Quotations, better known though their abbreviation as ‘quotes’, are a form of evidence used in VCE essays. Using quotations in essays helps to demonstrate your knowledge of the text, as well as providing solid evidence for your arguments. The discussion on quotations in this study guide can be applied to all three areas of study in the VCAA English course which have been explained in detail in our: Ultimate Guide to VCE Text Response, Comparative, and Language Analysis.

A quotation is the repetition of a group of words taken from a text by someone other than the original author. The punctuation mark used to indicate a repetition of another author’s work is presented through quotation marks. These quotation marks are illustrated by inverted commas, either single inverted commas (‘ ’) or, double inverted commas, (“ ”). There is no general rule in Australia regarding which type of inverted comma you must use for quotations. Single inverted commas are preferred in Australia as it follows the British standard. The American standard involves styling quotations with the double inverted comma. You can choose either styles, just be consistent in your essays.

How to quote

The usage of quotations in essays demonstrates:

  • your knowledge of the text, 
  • credibility of your argument, 
  • an interesting and thoughtful essay, 
  • and the strength of your writing skills.

However, quotations must be used correctly, otherwise you risk (and these frequent mistakes will be discussed in detail later):

  • irrelevant quotations,
  • overcrowding or overloading of quotations,
  • plagiarism,
  • and broken sentences.

How you integrate a quote into an essay depends on three factors:

  • what you want to quote,
  • how much you want to quote,
  • and how that quote will fit into your essay.

What you want to quote:

As you discuss ideas in a paragraph, quotes should be added to develop these ideas further.
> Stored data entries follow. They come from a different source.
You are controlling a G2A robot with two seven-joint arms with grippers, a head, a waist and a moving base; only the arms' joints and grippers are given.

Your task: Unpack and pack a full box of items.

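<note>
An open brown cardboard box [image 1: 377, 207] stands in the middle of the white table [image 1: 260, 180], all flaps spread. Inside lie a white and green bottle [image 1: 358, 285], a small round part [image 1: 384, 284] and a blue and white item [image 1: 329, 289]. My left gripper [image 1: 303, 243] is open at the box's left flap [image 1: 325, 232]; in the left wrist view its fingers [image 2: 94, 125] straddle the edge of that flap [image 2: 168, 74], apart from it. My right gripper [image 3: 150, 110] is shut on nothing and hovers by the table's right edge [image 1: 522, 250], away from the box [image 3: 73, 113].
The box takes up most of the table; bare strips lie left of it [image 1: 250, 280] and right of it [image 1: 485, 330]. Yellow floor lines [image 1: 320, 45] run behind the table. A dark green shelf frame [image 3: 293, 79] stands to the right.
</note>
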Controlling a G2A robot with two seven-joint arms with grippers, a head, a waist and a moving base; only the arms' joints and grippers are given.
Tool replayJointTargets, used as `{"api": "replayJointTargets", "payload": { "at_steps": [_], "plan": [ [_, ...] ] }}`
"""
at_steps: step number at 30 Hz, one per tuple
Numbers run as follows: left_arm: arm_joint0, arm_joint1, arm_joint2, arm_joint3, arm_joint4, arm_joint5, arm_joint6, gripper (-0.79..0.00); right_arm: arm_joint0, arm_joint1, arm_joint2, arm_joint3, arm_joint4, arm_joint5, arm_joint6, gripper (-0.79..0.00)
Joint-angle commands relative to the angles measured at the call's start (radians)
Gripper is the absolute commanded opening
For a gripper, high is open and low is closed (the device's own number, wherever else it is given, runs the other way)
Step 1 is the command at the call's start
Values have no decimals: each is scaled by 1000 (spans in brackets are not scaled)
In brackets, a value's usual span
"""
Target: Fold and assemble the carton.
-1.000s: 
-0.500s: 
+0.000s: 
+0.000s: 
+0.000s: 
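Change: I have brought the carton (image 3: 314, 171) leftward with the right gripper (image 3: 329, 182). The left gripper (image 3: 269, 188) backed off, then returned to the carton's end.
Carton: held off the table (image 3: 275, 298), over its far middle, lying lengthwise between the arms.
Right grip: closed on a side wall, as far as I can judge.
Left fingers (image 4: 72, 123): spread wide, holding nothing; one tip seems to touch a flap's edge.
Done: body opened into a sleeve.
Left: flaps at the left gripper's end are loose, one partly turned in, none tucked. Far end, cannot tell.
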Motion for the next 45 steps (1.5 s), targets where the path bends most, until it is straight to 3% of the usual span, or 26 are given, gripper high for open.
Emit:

A quote should add insight into your argument; therefore it is imperative that the quote you choose relates intrinsically to your discussion. This is dependent on which aspect of the text you are discussing, for example:

  • Description of theme or character
  • Description of event or setting
  • Description of a symbol or other literary technique

Never quote for the sake of quoting. Quotations can irrelevant if a student merely adds in quotes as ‘sentence fillers’. Throwing in quotations just to make your essay appear more sophisticated will only be more damaging if the quotation does not adequately reinforce or expand on your contention. Conversely, an essay with no quotations will not achieve many marks either.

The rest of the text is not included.